What are we looking at?

This how the competed project will look like (at lest mine did) once you have gone through the entire post The LCD display is a standard 20 character 4 line module. Asides that I have a MCU section on the right and the RTC and EEPROM breakout board with a CMOS battery on the left. You don’t have to have a module to get started with you can make the circuit connection on a GP board or on a breadboard. Here is a schematic of the DS1307, as for the PIC schematic I leave it to you to make your own schematic.

I have chosen PIC18f4520 as my controller because of it availability and features. But that doesn’t mean this document is restricted only to the interfacing RTC with this MCU only. If you are a PIC user then you are way off most of the code can be reused with minor modification. If you prefer using other families of controller (and good with it) you should be able to port the code to your own controller. If everything goes as intended by the end of this post you should be able to interface the RTC with any microcontroller of you choice.

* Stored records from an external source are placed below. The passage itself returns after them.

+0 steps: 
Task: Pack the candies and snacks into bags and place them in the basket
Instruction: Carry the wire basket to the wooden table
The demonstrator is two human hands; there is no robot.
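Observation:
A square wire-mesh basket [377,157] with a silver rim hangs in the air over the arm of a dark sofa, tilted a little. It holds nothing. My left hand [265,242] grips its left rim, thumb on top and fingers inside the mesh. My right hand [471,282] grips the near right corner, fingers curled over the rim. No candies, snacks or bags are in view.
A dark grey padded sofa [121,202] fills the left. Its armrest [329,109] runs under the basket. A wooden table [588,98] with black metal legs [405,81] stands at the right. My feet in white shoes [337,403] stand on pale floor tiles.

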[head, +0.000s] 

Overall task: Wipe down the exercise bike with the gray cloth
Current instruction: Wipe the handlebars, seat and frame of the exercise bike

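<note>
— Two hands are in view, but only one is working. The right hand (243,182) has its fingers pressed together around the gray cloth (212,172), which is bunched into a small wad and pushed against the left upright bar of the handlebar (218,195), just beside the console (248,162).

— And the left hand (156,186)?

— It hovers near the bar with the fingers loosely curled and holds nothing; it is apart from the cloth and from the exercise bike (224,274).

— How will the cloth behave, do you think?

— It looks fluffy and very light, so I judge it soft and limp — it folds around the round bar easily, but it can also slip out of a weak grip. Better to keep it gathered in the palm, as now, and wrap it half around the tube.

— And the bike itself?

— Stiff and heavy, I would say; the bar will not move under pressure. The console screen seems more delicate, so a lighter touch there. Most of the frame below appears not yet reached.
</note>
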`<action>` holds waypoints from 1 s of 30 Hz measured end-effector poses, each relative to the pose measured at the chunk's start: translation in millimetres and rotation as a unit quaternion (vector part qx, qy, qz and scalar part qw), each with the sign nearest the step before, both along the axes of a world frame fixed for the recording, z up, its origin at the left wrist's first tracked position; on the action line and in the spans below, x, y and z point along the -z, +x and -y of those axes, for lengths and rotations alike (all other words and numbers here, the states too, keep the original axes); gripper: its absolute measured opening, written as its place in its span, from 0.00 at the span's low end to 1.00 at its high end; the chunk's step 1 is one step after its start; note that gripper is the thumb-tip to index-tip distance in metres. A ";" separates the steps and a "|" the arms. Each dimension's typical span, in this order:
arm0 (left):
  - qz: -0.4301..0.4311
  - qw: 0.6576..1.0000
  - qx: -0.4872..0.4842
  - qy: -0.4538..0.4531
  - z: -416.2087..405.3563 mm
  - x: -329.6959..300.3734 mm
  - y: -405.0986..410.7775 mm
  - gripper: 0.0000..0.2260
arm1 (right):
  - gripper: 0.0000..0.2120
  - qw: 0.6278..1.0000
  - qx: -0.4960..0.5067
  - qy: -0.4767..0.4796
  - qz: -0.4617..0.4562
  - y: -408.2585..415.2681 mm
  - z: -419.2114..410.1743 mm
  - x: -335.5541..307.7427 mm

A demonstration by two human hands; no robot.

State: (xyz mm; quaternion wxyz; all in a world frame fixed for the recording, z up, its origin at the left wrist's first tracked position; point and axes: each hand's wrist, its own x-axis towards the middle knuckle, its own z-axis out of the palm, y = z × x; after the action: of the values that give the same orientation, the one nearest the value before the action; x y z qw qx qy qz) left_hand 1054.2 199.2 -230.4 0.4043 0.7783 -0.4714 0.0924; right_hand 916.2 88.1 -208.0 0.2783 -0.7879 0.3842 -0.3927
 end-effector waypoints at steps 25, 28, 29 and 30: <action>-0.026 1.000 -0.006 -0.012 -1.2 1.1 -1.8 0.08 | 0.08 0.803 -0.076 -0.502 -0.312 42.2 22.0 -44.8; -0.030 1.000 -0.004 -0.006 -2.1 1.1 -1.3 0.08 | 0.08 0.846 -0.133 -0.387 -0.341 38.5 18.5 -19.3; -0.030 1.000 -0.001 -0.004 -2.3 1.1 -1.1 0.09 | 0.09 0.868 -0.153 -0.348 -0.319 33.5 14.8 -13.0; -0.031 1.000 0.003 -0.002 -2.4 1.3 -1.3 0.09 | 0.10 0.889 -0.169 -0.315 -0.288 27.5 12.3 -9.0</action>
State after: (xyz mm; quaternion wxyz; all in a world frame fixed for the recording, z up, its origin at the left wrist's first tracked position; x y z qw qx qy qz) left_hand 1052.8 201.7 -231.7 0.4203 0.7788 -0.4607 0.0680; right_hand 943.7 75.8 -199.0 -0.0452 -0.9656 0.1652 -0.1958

The most common RTC that is available on the market is the DS1307 and its has been around for quite some time and hence there is an abundance of documentation online for its interface. The device can be interface using the I2C protocol also called as the two wire interface. This simple protocol that allows data to be read and written serially using just two line (SCL – clock and SDA – data).

I assume that readers are aware of the I2C protocol specifications if not please read my previous post here. The process of Interfacing RTC may turn out to be a little daunting if you don’t fully understanding the I2C bus specification. The datasheet of the DS1307 real time clock is quiet self explanatory and little has to be explained if you have a basic idea about the interface. There are a few time keeping registers in the IC that can be read and written. Once the actual time is set the clock will keep a track of the time. For this a dedicated power supply (CMOS battery) which kicks in if the power to the system is turned OFF.

The Time Keepers:

This is the list of the registers that you will have to configure and set for the RTC to work. This is a snapshot from the datasheet for your convenience. There are six registers for time keeping purpose and one register at 07h which is for configuring a square wave output derived from the clock. For simplicity we will leave that register for now, but this feature can be very useful I can think of a handful of application for it. Maybe you should too. For now we will stick to just the time

The column function tells you what function each register is going. Most of the details such a second minutes hours months and years are given in 4-bit BCD format. If the detail is less than 9 for example the tens place of the minutes and seconds can never go beyond 5. So instead of using a 4-bit format they have adopted a 3-bit format of BCD that can go up to 7. Similarly the tens place of the months is never going to go beyond 1 so it just a single bit saying 0 or 1. The registers bits that are marked 0 will always be read 0.Interfacing RTC with Microcontroller schematic

Next comes the representation of the time, either in 12-hour format or 10-hour format. This is done by the bit 6 of the hours register. If set the clock is in 12-hours mode and if cleared it is in 24-hour mode. In 24-hour mode the bit 5 will be used along with the bit 4 to read the tens digit hours (as it can go up to 2). In the 12-hours mode the bit 5 is used as a AM or PM indicator. If the bit is set then the time is in PM and if it is cleared it is in AM mode. And as shown in the table only bit 4 is used to display the tens digit of the hours.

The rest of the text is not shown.